Iwake up smothered by Dexter. His pulse is as frantic as it was last night when he brought himself to ecstasy, and his skin is misted with as much sweat. There is just one difference. The moans he is releasing now aren’t pleasurable. He sounds frightened.

“Ugh!” I grunt while nudging him with my elbow.

He stirs for a moment, his moan switching to a pained groan. I roll over, giving me a bird’s-eye view of his handsome face and rippled body. The deep groove between his brows and the vicious snarl of his lips reveal my assumptions are accurate. He is having a nightmare.

Recalling the violence Ashlee reacted with when I woke her during a nightmare, I cradle Dexter’s twitching jaw before soothing him like a mother would a child.
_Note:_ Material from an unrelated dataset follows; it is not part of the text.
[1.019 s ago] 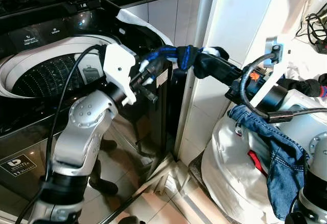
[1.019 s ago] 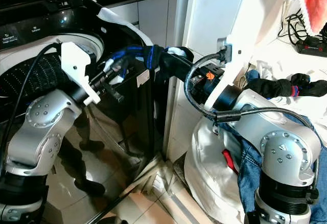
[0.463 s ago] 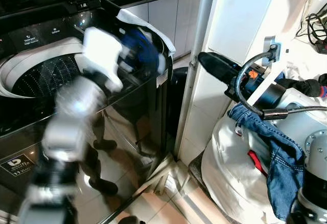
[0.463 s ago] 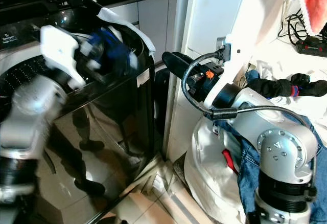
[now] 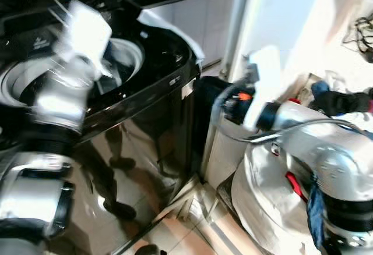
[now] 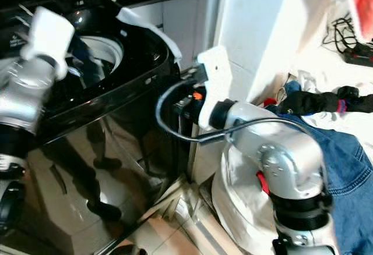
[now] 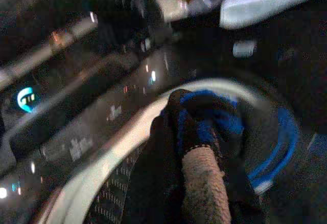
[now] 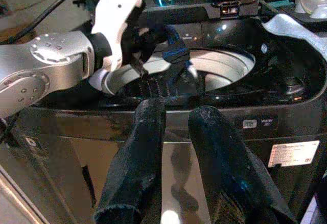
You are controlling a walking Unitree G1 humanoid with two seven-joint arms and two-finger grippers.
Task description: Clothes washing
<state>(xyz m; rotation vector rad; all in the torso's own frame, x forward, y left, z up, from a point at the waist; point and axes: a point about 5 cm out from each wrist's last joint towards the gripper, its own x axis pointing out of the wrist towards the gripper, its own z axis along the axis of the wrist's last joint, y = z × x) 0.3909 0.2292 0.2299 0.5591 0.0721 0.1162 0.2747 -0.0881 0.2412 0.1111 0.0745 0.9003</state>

I hum a joyful tune while running my fingers through the dark hairs furled around his temples and down his clenched jaw. It feels natural to take care of him. It feels right. He took care of me last night, so it is only right I return the favor.

Although I would have preferred our night end with Dexter pleasing me as he had pleased himself, I slept well. I don’t recall the transfer from our car to the hotel. I felt so safe curled up on Dexter’s lap like a cat being stroked by its owner, I slept like a baby. I feel the most revived I’ve ever been. I feel like a million bucks.

The pleasurable hum thrumming through my body dulls when Dexter suddenly snatches my wrist. He tears it away from his face, his hold so firm it feels like my wrist is about to snap in two.

“Oww.” I release a painful groan, wordlessly advising him he is hurting me. I like having his hands on me, but not like this. This is the touch of hate—not love.

“What was that?” Dexter growls, glancing past my shoulder with the eyes of a madman. “Who are you?” He appears to be awake, but his eyes are so lifeless, he may not be.

I hum a few more chords of the “Hush Little Baby” lullaby I was singing earlier, hoping the gentle tune will draw him from his nightmare.